Aww, your new kitty is so beautiful. She sounds like she has a very sweet personality. I hope MiMi settles down sure (I'm sure she will). Moving is stressful for everyone! Take care of yourself, gf


----------



## Maglily (Feb 3, 2009)

I feel sad for her too, I couldn't imagine leaving her if she were mine but I understand it's probably easier on her to stay in the house that's she's known all this time. Maybe it is harder on the person than on her. She's loved so that is going to make it easier for her.


----------



## mdbflorida (Feb 28, 2013)

Oh I feel for you. Moving is so much work and every time I do it there are always a few boxes that stay packed!


----------



## Sylie (Apr 4, 2011)

Maglily said:


> I feel sad for her too, I couldn't imagine leaving her if she were mine but I understand it's probably easier on her to stay in the house that's she's known all this time. Maybe it is harder on the person than on her. She's loved so that is going to make it easier for her.

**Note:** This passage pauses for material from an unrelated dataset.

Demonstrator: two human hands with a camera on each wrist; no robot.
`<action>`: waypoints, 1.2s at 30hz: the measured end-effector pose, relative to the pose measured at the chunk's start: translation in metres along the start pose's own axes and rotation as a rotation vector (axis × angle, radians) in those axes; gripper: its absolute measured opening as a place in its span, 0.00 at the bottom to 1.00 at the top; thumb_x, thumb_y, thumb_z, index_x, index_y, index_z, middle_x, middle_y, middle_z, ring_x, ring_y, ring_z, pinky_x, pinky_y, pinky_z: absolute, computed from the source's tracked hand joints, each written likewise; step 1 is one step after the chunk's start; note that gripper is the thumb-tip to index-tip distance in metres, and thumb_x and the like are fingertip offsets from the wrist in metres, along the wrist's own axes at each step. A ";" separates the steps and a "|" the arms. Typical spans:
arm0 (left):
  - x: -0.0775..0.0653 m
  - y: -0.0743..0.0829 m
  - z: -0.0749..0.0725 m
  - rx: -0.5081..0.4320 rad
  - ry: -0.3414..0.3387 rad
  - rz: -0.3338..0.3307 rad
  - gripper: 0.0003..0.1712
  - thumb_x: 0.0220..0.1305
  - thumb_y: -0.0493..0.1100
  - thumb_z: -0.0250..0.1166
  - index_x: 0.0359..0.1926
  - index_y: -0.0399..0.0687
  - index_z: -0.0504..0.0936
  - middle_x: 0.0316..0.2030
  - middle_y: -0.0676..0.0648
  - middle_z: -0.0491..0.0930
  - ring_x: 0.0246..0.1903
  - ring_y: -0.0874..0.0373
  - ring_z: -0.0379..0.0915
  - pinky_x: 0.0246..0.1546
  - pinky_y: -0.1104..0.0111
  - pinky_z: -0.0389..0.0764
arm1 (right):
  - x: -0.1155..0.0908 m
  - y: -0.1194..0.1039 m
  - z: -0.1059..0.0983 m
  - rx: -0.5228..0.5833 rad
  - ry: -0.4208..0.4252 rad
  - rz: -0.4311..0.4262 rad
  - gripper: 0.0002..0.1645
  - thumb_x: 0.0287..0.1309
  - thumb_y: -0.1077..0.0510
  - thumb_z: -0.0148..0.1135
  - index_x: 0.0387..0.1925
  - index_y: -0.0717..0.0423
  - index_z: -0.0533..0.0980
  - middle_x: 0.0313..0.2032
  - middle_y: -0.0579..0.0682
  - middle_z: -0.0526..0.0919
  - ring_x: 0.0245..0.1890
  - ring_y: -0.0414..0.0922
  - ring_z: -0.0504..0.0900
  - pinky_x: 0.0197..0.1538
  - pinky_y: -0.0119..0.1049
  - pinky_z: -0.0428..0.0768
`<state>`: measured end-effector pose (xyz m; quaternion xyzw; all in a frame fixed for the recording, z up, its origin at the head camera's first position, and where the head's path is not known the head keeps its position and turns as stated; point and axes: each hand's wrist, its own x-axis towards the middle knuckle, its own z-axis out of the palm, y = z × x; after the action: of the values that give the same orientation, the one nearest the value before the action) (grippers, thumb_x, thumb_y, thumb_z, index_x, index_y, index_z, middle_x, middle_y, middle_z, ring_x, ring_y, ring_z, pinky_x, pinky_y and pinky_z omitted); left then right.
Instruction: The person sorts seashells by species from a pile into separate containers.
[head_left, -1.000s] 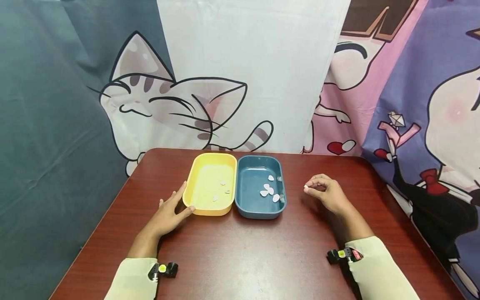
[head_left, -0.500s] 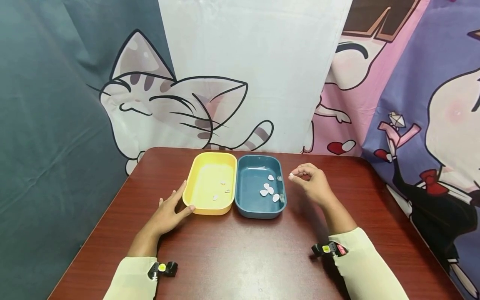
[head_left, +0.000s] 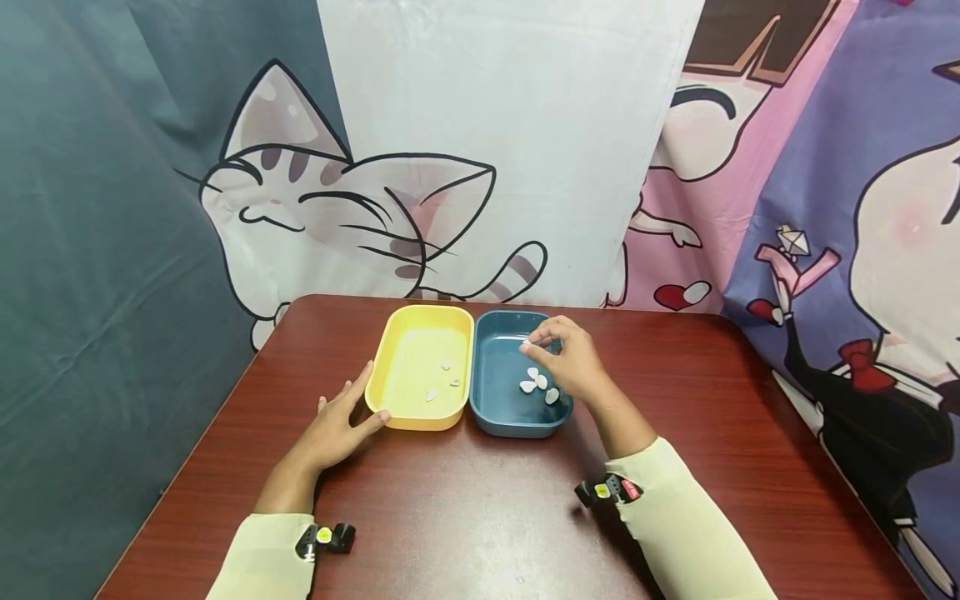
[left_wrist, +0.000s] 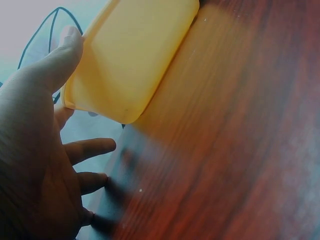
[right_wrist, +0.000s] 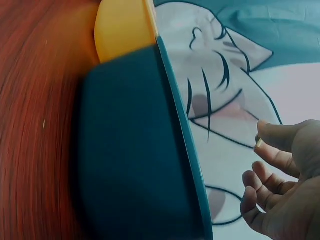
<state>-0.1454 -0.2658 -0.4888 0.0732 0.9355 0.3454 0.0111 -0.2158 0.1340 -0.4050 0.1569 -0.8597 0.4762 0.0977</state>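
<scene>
My right hand is over the blue tray, pinching a small white piece between thumb and fingertip. Only a sliver of that piece shows in the right wrist view; it looks like a shell or pebble. Several similar white pieces lie in the blue tray, partly covered by this hand. My left hand rests against the near left corner of the yellow tray, fingers spread. In the left wrist view its thumb touches the rim. Three small pale pieces lie inside the yellow tray.
Both trays stand side by side, touching, on a reddish-brown wooden table. A printed cloth backdrop with cartoon figures hangs behind the table and along its sides.
My right hand has moved left from beside the blue tray to above it, still pinching the white piece. The left hand and both trays have stayed in place.
</scene>
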 end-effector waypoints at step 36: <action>0.003 0.005 0.001 0.003 -0.003 0.010 0.55 0.76 0.65 0.65 0.90 0.57 0.46 0.88 0.38 0.52 0.84 0.24 0.46 0.76 0.18 0.36 | 0.015 -0.043 0.073 -0.041 -0.147 0.102 0.15 0.65 0.54 0.80 0.48 0.57 0.89 0.55 0.53 0.84 0.53 0.53 0.82 0.48 0.43 0.81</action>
<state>-0.1478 -0.2608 -0.4864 0.0783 0.9357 0.3437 0.0108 -0.2157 0.0481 -0.4050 0.1456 -0.8811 0.4498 0.0132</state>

Brenda was so worried. She said she had the cat through three husbands, but after the last one (husband) died, she wanted to move back home, and close to her son and grandbabies. The son is highly allergic to cats. I didn't give it a second thought when I said, the cat could stay at her home. Moving across town has been really hard for me, but DH has done five or ten times the work, I can't imagine how hard it was for Brenda to move a long distance on her own. 

Did I mention that I LOVE THE CAT? :wub:


----------



## CorkieYorkie (Apr 10, 2012)

She is just adorable! What a wonderful thing you are doing keeping her in her home!


Sent from Petguide.com Free App


----------



## Ann Mother (Dec 18, 2013)

Bet it will only take about three days for them to adjust to each other .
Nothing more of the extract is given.